What IT Ops needs to know about anomaly detection: Better security and ops

It operations analytics teams are constantly bombarded by threats, as well as by simple inefficiencies in day-to-day operations. Anomaly-detection tools can help mitigate both. Unfortunately, many IT operations organizations don't fully understand the benefits of IT operations analytics technology.

Here’s what IT operations management teams need to know.

IT operations analytics: A real-world demonstration of root cause analysis [video]

Anomaly detection in a nutshell

Eric Ogren, senior security analyst at 451 Research, describes anomaly detection as “security analytics.” It’s actually about more than just anomalies, because anomalies are not necessarily security events, he explains.  “It’s more of, ‘How do you determine if an outlier activity is a security issue?’” 

Two years from now, analytics will drive most organizations’ security strategies as operations teams use insights gleaned from analytics to apply preventive measures. “It will be analytics first, and then more pinpoint, siloed-type approaches based on what the analytics tell you,” Ogren says.

In the context of IT operations, anomalies are important because they are a leading indicator that something’s not normal. “An anomaly is something that happens that’s different than what you’ve seen before,” says Gary Brandt, technology evangelist at Hewlett Packard Enterprise. “That doesn’t necessarily mean that it’s a bad thing or a good thing—it’s just different. It’s abnormal. It’s an anomaly.”

Anomaly detection is the process of finding patterns in data that don’t conform to a model of normal behavior. Unless you’re a data scientist or practitioner familiar with tools that offer algorithms for pattern recognition, the principles behind anomaly detection may seem obscure and unapproachable. But the benefits are clear.

8 key benefits of anomaly detection

The benefits of anomaly detection include the ability to:

  • Monitor any data source, including user logs, devices, networks, and servers.
  • Rapidly identify zero-day attacks as well as unknown security threats.
  • Find unusual behaviors across data sources that are not identified when using traditional security methods.
  • Disallow use alerts automatically to identify key outliers. 
  • Discover anomalies in event streams, such as web traffic, using historical data.
  • Analyze various data features, including information from users, hosts, and agents, as well as response times.
  • Identify rogue users, i.e., internal employees granted privileges that they shouldn’t have, by comparing their behaviors to a baseline of normal behaviors.

Anomaly detection lets you identify when a metric is behaving differently, taking into account such things as seasonal day-of-week and time-of-day patterns and trends.

For example, anomaly detection can help you detect unusually high CPU utilization levels at any moment in time.

“In a normal running state, an application or a piece of software has things that it’s doing,” says Torrey Jones, principal consultant at Greenlight Group. “Users may be interacting with it, it may be doing some back-end processing—it’s doing stuff.”
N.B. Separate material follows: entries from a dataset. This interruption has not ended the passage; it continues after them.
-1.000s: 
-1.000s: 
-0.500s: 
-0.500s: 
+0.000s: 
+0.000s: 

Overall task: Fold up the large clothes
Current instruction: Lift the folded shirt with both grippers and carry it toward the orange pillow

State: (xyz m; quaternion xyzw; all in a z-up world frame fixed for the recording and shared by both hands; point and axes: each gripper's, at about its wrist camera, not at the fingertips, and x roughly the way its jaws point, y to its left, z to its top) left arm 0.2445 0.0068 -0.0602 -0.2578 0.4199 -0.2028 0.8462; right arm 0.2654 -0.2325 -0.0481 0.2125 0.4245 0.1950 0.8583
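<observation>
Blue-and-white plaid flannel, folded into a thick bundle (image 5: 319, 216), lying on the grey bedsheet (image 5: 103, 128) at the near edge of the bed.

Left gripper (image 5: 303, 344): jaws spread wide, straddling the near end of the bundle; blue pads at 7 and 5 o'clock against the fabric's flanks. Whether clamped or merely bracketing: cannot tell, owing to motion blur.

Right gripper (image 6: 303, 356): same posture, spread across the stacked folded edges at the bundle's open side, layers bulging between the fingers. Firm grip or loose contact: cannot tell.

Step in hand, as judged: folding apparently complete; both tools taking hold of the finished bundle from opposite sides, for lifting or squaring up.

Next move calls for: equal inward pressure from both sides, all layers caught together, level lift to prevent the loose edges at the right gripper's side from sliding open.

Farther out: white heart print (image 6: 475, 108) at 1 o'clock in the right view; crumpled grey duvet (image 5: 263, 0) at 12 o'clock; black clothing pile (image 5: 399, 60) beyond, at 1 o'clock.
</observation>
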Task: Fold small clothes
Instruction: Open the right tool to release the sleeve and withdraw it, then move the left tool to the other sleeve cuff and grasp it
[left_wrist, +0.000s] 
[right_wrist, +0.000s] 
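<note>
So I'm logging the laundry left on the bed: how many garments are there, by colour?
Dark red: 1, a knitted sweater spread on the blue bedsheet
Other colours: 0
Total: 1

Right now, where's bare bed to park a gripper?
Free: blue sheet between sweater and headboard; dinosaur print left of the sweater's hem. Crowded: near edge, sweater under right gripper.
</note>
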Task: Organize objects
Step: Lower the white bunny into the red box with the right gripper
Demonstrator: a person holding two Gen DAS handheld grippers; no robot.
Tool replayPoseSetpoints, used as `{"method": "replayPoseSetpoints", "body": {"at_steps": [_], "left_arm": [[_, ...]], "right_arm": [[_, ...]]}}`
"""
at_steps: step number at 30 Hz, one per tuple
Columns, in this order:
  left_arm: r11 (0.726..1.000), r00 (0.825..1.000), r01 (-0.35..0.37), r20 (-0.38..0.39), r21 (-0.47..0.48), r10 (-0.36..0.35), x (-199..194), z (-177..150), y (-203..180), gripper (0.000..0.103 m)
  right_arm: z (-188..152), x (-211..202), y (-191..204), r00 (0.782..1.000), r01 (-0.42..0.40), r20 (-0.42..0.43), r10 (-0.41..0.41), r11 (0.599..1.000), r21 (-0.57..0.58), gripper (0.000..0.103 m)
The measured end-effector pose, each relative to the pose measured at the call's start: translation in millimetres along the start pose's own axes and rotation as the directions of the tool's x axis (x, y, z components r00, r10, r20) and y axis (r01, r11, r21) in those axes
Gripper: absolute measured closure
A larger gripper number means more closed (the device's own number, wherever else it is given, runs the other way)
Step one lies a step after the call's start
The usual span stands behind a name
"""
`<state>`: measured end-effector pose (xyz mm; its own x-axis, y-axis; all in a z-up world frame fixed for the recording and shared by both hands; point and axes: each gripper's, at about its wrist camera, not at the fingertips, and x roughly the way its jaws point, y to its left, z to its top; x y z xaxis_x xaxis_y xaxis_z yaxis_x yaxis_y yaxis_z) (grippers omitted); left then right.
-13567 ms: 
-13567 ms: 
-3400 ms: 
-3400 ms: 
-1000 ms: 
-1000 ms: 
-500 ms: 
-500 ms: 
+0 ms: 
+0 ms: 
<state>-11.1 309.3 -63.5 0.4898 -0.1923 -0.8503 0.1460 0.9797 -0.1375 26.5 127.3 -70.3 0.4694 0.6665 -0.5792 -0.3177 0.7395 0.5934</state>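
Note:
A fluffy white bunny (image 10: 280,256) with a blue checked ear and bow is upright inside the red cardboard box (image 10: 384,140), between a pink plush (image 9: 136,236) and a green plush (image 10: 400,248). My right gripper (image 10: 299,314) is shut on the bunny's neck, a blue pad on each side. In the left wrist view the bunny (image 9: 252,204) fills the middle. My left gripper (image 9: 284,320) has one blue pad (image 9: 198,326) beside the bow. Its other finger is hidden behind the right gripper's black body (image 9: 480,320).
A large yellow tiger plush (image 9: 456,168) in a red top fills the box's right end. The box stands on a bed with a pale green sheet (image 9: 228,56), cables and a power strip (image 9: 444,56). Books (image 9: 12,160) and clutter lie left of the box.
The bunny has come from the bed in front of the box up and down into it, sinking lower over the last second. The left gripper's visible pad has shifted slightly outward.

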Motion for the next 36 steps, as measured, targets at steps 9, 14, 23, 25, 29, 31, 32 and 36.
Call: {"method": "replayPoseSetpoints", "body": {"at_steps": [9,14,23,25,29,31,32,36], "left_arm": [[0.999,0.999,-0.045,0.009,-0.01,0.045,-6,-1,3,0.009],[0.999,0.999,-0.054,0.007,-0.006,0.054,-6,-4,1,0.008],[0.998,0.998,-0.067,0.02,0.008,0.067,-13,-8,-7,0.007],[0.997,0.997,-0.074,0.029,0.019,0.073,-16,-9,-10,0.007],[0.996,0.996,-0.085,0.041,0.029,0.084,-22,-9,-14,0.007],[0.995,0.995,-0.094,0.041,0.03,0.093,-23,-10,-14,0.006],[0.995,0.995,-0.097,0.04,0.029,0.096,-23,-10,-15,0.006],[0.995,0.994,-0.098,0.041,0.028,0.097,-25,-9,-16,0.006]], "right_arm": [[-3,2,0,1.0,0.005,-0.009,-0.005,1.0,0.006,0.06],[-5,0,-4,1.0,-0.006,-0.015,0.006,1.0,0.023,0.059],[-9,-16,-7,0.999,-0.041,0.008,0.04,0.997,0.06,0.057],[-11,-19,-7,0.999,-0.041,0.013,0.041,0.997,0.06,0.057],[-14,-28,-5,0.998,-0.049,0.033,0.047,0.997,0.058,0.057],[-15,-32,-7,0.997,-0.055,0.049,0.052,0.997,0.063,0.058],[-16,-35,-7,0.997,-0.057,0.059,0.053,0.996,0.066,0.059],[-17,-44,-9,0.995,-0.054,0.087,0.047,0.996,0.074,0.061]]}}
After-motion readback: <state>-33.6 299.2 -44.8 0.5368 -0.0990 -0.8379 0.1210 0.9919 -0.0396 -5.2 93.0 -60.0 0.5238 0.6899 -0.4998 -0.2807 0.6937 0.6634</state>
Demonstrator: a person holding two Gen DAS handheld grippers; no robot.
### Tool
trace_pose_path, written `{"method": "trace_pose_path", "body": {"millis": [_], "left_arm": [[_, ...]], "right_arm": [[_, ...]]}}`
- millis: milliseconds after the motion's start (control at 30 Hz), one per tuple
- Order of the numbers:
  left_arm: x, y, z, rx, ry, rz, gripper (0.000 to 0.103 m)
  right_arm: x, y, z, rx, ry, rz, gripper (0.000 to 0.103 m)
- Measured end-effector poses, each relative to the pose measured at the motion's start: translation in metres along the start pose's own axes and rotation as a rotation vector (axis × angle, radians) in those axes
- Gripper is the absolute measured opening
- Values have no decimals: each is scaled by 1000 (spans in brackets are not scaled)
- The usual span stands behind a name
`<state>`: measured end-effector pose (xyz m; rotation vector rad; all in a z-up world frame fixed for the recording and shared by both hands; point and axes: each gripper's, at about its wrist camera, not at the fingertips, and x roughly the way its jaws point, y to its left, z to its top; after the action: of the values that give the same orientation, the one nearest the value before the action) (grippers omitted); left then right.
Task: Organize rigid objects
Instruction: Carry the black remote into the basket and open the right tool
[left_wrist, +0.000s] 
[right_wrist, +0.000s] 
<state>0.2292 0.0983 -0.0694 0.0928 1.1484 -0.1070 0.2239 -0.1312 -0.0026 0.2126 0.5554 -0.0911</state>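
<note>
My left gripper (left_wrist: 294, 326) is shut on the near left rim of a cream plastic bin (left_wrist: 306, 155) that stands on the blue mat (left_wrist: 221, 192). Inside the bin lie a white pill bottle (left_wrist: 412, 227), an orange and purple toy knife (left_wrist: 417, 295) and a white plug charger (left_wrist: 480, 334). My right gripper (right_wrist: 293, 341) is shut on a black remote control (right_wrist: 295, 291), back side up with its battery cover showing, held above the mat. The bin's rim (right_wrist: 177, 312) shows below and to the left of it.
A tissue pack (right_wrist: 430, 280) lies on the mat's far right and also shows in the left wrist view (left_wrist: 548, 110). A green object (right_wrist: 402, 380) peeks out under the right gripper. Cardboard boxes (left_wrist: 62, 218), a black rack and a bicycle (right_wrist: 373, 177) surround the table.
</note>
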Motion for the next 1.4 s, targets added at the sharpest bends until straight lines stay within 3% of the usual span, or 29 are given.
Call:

That normal processing over time creates seasonal patterns. So Monday at 8 a.m., when everybody gets to the office and logs into the system, there’s a bit of an uptick in CPU utilization, which dies off to a steady state as the day goes on, he says.

Then Tuesday morning comes along, people sign back in and look to see what they have to do for the day. CPU usage goes up, then settles at some normal state. But what if that company is in retail and is having a big sale?

“CPU utilization is going to spike through the roof because of the additional load being placed on the application,” Jones says. “In predictable situations such as on Black Friday, you can assume ahead of time that that’s going to occur."

You can determine what your peak utilization rate is going to be, and what your steady normal is going to be, Jones said. "And you know what normal is because you collect these metrics over time, so you have three, six months’, or a year’s worth of data.”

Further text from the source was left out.